Although the burgeoning fast food labor uprising may be sending chills down the spines of some franchise owners, its impact on employers, employees, and consumers is still far from certain.

Fast Food Strike.jpg

The employees who are striking for $15 an hour attract some sympathy from the public when juxtaposed with the multi-billion dollar revenues companies like McDonald’s, Subway, and Wendy’s rake in every year. But this David vs. Goliath comparison is hollow on two levels: first, the overwhelmingly majority of fast-food workers are employed by franchisees, not the parent corporations; second, wages are determined primarily on the skill required for the work and the scarcity of replacement workers. Unfortunately for the fast food strikers, the low amount of skill required and the ease with which their jobs can be filled severely undercuts their bargaining strength.

In light of such weaknesses in their cause, the strikers appear to be picketing with an eye towards Washington. As this article notes, the protests may just be a way of influencing politicians to raise minimum wages at the state and federal level if the franchises should refuse a wage increase. There may be sufficient political capital on Capitol Hill and in state legislatures across the country for such legislation if, as some have indicated, the large increase in employee wages does not lead to a corresponding significant price increase at the register. However, the LA Times indicates that “a $15 minimum wage would cause as much as a 17% surge in fast-food prices.” Although consumers may not like such a spike in prices in the historically value-based fast food industry, such an increase doesn’t seem crippling to the strikers’ call for increased wages.
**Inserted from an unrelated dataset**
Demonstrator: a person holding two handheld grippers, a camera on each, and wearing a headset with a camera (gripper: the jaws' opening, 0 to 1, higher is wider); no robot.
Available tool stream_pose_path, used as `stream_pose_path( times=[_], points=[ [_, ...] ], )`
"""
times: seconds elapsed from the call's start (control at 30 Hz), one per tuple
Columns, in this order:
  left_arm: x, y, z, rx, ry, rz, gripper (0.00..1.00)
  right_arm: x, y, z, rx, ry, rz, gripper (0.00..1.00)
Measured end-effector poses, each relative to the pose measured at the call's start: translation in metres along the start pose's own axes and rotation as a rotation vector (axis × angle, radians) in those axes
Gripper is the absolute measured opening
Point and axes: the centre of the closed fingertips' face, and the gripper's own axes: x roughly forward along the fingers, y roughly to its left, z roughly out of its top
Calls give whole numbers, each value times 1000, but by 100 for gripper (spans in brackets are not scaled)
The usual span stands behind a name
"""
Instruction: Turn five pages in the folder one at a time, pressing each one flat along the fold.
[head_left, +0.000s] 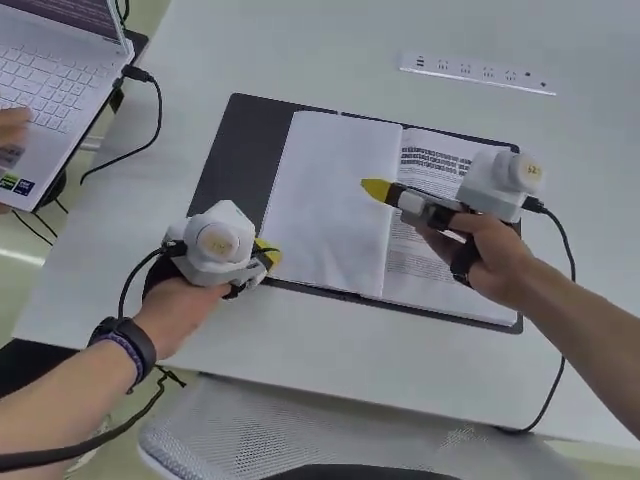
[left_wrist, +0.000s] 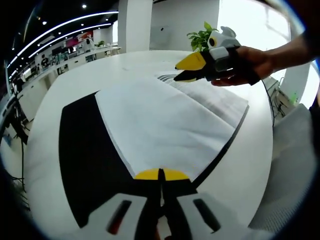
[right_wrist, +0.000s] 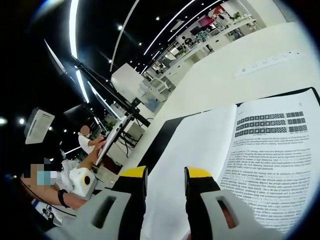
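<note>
The folder (head_left: 232, 150) lies open on the white table, its black cover showing at the left. A blank white page (head_left: 325, 200) lies turned to the left, and a printed page (head_left: 440, 165) lies to the right of the fold. My left gripper (head_left: 262, 258) is at the folder's front edge; in its own view the left gripper (left_wrist: 161, 174) is shut, with its yellow tips at the near corner of the white page (left_wrist: 160, 125). I cannot tell whether it pinches paper. My right gripper (head_left: 375, 188) hovers over the fold. In its own view the right gripper (right_wrist: 165, 175) stands open, with nothing between the fingers.
A laptop (head_left: 50, 60) sits at the table's far left with a hand on it, and cables (head_left: 150, 110) run from it. A white power strip (head_left: 478, 73) lies at the back. A mesh chair (head_left: 300, 430) is below the table's front edge.
</note>
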Motion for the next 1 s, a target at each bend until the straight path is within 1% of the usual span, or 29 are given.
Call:
stream_pose_path(
  times=[0.23,0.4,0.53,0.67,0.77,0.87,1.0],
  points=[
    [0,0,1,-9,-2,3,0,-1,-5,-1,-20,13,6,27],
    [0,0,0,-20,-1,4,0,-2,-16,0,-51,29,-3,24],
    [0,0,0,-28,1,2,0,-1,-26,2,-70,29,-3,17],
    [0,1,0,-32,3,3,0,1,-34,0,-75,34,20,8],
    [1,1,0,-34,5,6,0,2,-35,-1,-62,28,39,5],
    [1,1,0,-35,11,6,0,3,-38,-4,-86,39,57,1],
    [1,1,1,-36,6,4,0,6,-49,-10,-89,58,54,0]
  ],
)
But what about Resnikoff’s bit comparing a revival in fast-food labor activism to the rise of the UAW in the 1930s? That comparison should draw both hope and peril for strikers and their supporters. The UAW did succeed at providing middle class wages for union employees, and if the same happened in the fast food industry, turnover would likely plummet (it is estimated to be around 75% every year in the industry). On the other hand, the high wages the UAW bargained for are often cited as a cause of the decline of the American auto industry. While it is impossible for fast food businesses to outsource the kind of work performed by line food-prep workers, higher wages could influence franchisees to cut employment or turn towards automation, two trends the UAW have encountered. If prices do increase significantly for customers, their consumption habits might change and further drop the demand for workers in many stores.

While the appeal of a $15 wage is obvious for fast food workers, they may be better off if Washington and the labor unions stay out of the picture, and the strikers negotiate a smaller price increase that would be closer to a coveted “living wage” without undermining the very existence of the strikers’ jobs.

*Thomas Warns is a J.D. Candidate, class of 2015, at New York University School of Law and is a Staff Editor of the Journal of Law & Liberty.